Quick Links

Re: Unicode + LC_COLLATE

From:	"Priem, Alexander" <ap(at)cict(dot)nl>
To:	'Tom Lane' <tgl(at)sss(dot)pgh(dot)pa(dot)us>
Cc:	pgsql-general(at)postgresql(dot)org
Subject:	Re: Unicode + LC_COLLATE
Date:	2004-04-22 14:37:17
Message-ID:	2A07EC2D0BC2774AAD6F74769F60D52A08330B@ahmose.cict_ad.nl
Views:	Whole Thread \| Raw Message \| Download mbox \| Resend email
Thread:
Lists:	pgsql-general

> C locale basically means "sort by the byte sequence values". It'll do
> something self-consistent, but maybe not what you'd like for UTF8
> characters.
>
> Does that sort rationally at all?
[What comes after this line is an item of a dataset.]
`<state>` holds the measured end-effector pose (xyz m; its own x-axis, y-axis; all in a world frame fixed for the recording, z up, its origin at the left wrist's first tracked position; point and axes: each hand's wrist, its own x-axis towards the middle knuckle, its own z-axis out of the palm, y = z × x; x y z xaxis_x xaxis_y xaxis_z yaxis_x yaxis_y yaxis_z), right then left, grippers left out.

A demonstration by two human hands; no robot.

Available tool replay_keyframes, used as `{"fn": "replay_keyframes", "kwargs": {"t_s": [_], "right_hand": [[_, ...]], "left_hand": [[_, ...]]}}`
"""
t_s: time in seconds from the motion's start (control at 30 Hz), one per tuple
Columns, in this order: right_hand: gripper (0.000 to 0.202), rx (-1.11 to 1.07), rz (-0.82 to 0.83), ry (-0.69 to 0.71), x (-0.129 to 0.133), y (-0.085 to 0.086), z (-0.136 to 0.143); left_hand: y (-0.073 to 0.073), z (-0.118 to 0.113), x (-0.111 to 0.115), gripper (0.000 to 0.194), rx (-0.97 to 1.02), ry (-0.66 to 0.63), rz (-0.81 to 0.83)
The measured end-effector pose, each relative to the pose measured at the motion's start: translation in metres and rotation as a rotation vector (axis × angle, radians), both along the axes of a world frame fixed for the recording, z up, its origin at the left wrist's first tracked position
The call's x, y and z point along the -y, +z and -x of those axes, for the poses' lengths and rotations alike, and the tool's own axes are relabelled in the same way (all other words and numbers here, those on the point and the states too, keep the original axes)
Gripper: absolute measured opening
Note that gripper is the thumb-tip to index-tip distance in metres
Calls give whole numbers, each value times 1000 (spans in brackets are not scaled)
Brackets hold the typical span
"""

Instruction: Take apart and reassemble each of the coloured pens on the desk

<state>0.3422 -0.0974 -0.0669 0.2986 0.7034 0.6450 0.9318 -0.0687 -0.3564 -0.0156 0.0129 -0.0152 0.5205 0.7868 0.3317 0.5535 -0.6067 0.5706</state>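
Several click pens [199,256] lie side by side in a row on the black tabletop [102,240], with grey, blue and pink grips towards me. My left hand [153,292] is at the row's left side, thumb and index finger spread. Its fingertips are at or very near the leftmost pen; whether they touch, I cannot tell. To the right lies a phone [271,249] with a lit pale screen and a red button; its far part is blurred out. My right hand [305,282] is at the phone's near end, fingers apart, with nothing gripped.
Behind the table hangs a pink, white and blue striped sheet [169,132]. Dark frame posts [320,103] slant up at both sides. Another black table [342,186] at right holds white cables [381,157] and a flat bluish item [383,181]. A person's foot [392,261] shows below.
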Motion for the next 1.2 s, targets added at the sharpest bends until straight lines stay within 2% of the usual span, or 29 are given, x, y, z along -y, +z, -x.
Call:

I should think you'd need to specify
> an LC_COLLATE setting that's designed for UTF8 encoding, not 8859-15.
>
> If you only ever store characters that are in 7-bit ASCII then none of
> this will affect you, and you can get away with broken combinations of
> encoding and locale. But if you'd like to sort characters outside the
> minimal ASCII set then you need to get it right ...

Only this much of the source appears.